Assigned task ->
Which lines of the records below contain the string "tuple"? Report each of them.

Records for this exercise ->
━━━━━━

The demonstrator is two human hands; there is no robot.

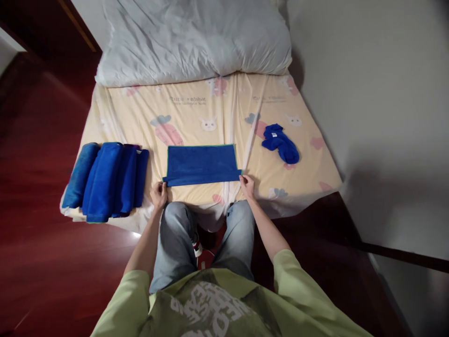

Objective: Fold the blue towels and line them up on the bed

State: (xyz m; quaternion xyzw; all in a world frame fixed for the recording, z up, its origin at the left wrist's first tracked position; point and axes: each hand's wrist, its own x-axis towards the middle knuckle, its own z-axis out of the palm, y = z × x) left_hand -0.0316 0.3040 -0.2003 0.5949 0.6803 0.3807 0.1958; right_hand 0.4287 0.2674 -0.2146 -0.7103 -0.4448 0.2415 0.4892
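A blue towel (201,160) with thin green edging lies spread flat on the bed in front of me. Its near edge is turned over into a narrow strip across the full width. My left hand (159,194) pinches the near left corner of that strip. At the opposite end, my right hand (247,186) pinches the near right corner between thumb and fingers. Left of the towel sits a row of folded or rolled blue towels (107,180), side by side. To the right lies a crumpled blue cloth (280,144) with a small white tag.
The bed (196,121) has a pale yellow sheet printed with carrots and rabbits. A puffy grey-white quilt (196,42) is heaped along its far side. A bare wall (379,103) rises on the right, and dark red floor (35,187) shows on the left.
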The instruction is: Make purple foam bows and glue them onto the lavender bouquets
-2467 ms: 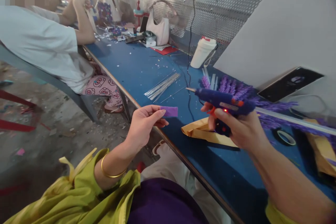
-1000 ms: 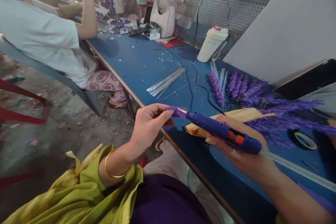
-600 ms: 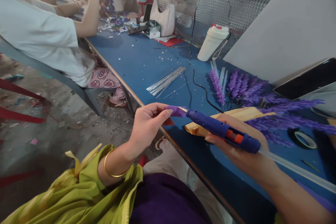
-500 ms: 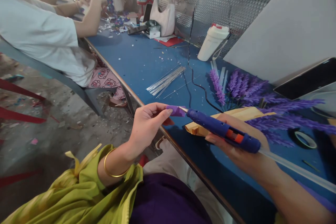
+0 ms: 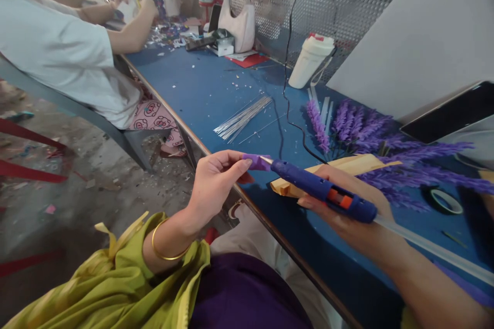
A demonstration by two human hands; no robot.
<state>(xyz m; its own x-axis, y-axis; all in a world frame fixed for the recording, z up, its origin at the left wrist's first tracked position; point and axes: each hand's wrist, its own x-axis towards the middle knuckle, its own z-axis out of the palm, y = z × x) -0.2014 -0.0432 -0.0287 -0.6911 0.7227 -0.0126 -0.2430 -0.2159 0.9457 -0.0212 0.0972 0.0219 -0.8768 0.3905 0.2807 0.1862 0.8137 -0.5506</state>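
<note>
Between thumb and fingers, my left hand (image 5: 216, 180) pinches a small purple strip (image 5: 255, 162) over the table's front edge. My right hand (image 5: 347, 200) is wrapped round a blue hot glue gun (image 5: 320, 190), with a clear glue stick (image 5: 428, 247) jutting from its rear. The gun's metal nozzle lies at the strip; whether it touches or only hovers I cannot tell. Behind the gun is a folded piece of yellowish paper (image 5: 343, 165), partly covered by my right hand. Purple lavender-like artificial flowers (image 5: 355, 123) lie on the table beyond.
A bundle of thin wires (image 5: 243, 118) lies on the blue table (image 5: 185, 82). A black cord (image 5: 286, 72) crosses it near a white tumbler (image 5: 312, 61). Farther off are a white handbag (image 5: 239, 25) and a seated person (image 5: 65, 56). At right are a phone (image 5: 451, 113) and tape roll (image 5: 445, 200).
The view has shifted slightly. My hands, the purple strip and the glue gun keep nearly the same pose, nozzle at the strip. The seated person's hands have moved a little.
</note>
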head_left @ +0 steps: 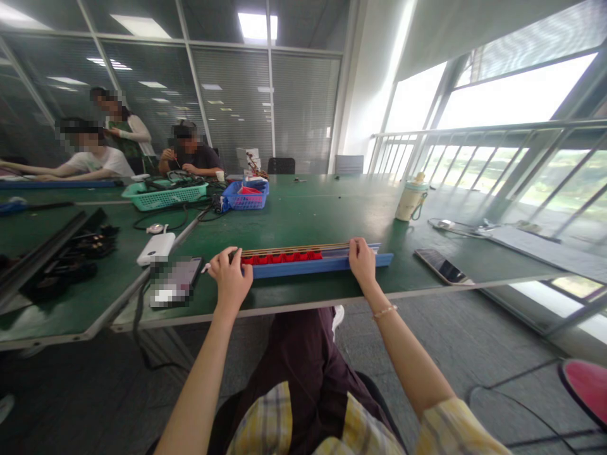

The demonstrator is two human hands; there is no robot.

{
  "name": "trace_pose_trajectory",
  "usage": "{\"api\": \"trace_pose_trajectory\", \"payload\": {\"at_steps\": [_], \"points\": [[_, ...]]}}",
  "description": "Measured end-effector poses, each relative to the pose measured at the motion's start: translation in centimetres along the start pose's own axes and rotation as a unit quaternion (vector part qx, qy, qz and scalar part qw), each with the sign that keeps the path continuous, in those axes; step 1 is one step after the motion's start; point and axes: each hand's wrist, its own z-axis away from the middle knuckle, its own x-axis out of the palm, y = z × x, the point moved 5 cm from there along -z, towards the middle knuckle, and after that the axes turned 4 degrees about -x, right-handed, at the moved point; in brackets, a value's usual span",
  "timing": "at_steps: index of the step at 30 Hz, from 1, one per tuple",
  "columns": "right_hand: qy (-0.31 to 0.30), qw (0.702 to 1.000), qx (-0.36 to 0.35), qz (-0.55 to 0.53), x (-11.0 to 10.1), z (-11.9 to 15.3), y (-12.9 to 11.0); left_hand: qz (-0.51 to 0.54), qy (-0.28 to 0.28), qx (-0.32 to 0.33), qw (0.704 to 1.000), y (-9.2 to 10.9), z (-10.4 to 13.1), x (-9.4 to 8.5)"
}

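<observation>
Evidently the long blue rail (303, 270) is a light thing for its length, thin-walled and probably plastic, to judge by its look. I'd expect it to be stiff along its run but a little springy at the open walls, and its smooth faces could slide under dry fingers. Taking it near both ends, low on the walls, seems wisest, since a hold at one end alone might let it tip.

It lies left to right along the near side of the green tabletop (308, 218), between a phone (442, 266) on the right and a white power bank (156, 248) on the left. The left hand (231, 278) pinches its left end, thumb on the near side; the right hand (363, 262) has its grip curled and pinching close to the right end, the fingertips partly hidden.

From where I stand it looks like a narrow trough: bright red pieces (282, 258) sit in a row inside, thin yellowish strips (294, 248) run along the far side, and the right stretch shows paler.
</observation>
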Motion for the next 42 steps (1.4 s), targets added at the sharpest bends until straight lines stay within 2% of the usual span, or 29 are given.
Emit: {"api": "trace_pose_trajectory", "payload": {"at_steps": [5,13,21,29,42], "points": [[-0.002,1.000,0.013,-0.003,0.3,0.0,0.2,-0.001,0.002,0.002,1.000,0.0,0.0,0.0],[0.011,1.000,-0.019,-0.014,0.3,0.0,0.3,-0.002,0.007,0.006,1.000,-0.2,0.0,0.1],[0.056,0.994,-0.063,-0.065,-0.4,-0.1,-0.2,0.001,0.009,0.004,1.000,-0.3,0.0,0.2],[0.100,0.989,-0.096,-0.060,-1.7,-0.1,-1.0,0.000,0.007,0.008,1.000,-0.2,0.0,0.2],[0.110,0.987,-0.104,-0.055,-2.0,0.0,-1.4,0.007,0.002,0.002,1.000,-0.2,0.0,0.2]]}}
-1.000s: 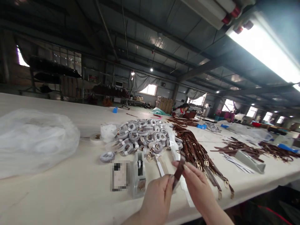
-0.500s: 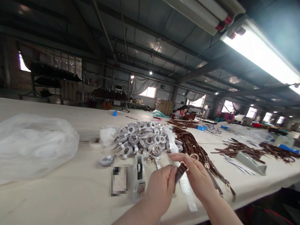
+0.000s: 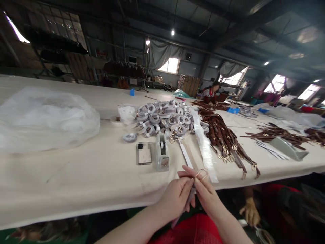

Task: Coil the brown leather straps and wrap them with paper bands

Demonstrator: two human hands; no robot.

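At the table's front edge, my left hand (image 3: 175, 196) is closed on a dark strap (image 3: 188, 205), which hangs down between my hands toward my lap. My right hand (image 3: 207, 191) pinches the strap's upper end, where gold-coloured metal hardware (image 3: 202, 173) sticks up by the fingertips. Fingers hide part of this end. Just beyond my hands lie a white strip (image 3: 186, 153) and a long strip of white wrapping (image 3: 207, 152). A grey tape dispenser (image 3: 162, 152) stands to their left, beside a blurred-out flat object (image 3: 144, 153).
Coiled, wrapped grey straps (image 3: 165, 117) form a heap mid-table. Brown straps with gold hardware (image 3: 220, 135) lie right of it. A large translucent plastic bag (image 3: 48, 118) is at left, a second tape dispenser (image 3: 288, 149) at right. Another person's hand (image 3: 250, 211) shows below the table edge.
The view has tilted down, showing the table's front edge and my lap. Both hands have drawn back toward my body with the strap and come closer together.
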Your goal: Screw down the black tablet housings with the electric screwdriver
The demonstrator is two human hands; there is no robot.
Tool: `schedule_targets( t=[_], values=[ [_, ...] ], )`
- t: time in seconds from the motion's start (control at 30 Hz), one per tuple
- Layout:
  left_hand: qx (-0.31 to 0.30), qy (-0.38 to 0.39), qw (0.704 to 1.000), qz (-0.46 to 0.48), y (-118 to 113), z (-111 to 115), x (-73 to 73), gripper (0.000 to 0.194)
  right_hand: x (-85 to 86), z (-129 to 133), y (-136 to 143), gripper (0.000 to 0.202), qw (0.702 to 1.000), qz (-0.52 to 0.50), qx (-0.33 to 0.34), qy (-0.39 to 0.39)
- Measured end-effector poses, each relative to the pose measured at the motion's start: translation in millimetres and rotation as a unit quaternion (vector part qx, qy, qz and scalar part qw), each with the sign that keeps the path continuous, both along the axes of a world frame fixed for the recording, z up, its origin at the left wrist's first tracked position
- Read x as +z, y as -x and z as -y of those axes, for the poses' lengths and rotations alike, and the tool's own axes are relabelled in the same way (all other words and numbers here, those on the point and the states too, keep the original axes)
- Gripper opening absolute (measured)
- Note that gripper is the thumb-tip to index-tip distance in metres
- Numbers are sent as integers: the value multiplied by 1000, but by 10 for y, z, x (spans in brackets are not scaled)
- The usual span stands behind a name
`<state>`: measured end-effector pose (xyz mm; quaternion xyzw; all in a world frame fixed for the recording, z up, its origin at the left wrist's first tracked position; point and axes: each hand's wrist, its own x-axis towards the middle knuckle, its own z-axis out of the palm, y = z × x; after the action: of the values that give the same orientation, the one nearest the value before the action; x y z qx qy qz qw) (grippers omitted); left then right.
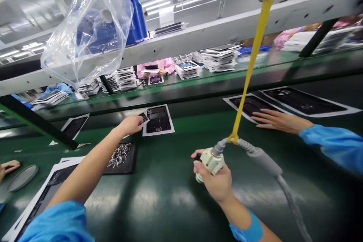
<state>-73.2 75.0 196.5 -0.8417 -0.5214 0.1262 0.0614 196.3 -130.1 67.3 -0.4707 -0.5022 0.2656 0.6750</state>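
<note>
My left hand (pixel 132 125) reaches out over the green surface, its fingers closed on the corner of a small dark card with a pale edge (pixel 144 118). Just beyond it lies a black device panel (pixel 158 119) on a white sheet; the card overlaps its left edge. My right hand (pixel 217 181) is wrapped round a cream-coloured handheld tool (pixel 212 160), held above the bench. A grey cable leaves the tool, and a yellow strap (pixel 253 56) holds it from above. Below my left forearm sits a black tray (pixel 129 162) with many small metal parts.
A co-worker's hand (pixel 280 121) rests over a panel (pixel 249 104) at the right, beside another panel (pixel 304 100). Another person's hand (pixel 10 167) is near a grey round dish (pixel 23 178) at left. A plastic bag (pixel 90 34) hangs from the overhead rail (pixel 193 39).
</note>
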Motion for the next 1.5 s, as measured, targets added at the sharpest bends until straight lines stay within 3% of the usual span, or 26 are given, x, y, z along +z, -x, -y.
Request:
schedule_targets(
  t=[0.07,0.13,0.23,0.33,0.47,0.57,0.67,0.73,0.8,0.87,1.0,1.1,1.27,1.5],
  values=[
    [-62,6,997,37,-289,397,96,16,16,-6,-26,20,1000,-9,14,15],
    [-128,26,990,53,-556,903,77,21,38,-21,-57,20,1000,-18,5,15],
    [-242,92,964,57,-814,1698,-148,29,68,-61,-109,21,999,-18,-47,2],
    [-333,171,925,69,-895,2341,-504,25,80,-99,-153,23,997,-33,-71,10],
    [-390,174,901,77,-876,2832,-949,23,84,-111,-171,24,997,-44,-69,11],
    [-366,189,907,86,-821,2971,-1140,21,83,-100,-163,25,996,-35,-77,14],
    [-337,205,910,124,-729,2919,-1164,16,68,-93,-160,25,996,-22,-85,23],
    [-304,203,917,161,-651,2742,-1113,18,57,-93,-162,24,996,-18,-84,19],
    [-222,179,940,186,-544,2443,-1047,17,55,-94,-163,24,996,-21,-80,16],
    [-101,119,968,197,-376,2067,-985,13,61,-94,-163,24,996,-32,-78,24],
    [44,35,979,195,209,1367,-864,22,73,-92,-159,23,995,-38,-83,32],
    [149,36,977,149,717,1070,-755,21,76,-88,-153,22,996,-27,-80,19],
    [187,67,976,86,1236,966,-632,21,75,-66,-159,21,997,-21,-78,20],
    [230,72,963,120,1347,1011,-790,14,98,-59,-156,24,997,-34,-68,27]
  ],
)
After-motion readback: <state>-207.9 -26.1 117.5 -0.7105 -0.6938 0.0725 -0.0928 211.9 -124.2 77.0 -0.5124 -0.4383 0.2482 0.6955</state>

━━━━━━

Task result ->
  "timing": "at_steps: index of the step at 30 Hz, from 1, one per tuple",
- t: time in seconds from the motion's start (control at 30 Hz), one per tuple

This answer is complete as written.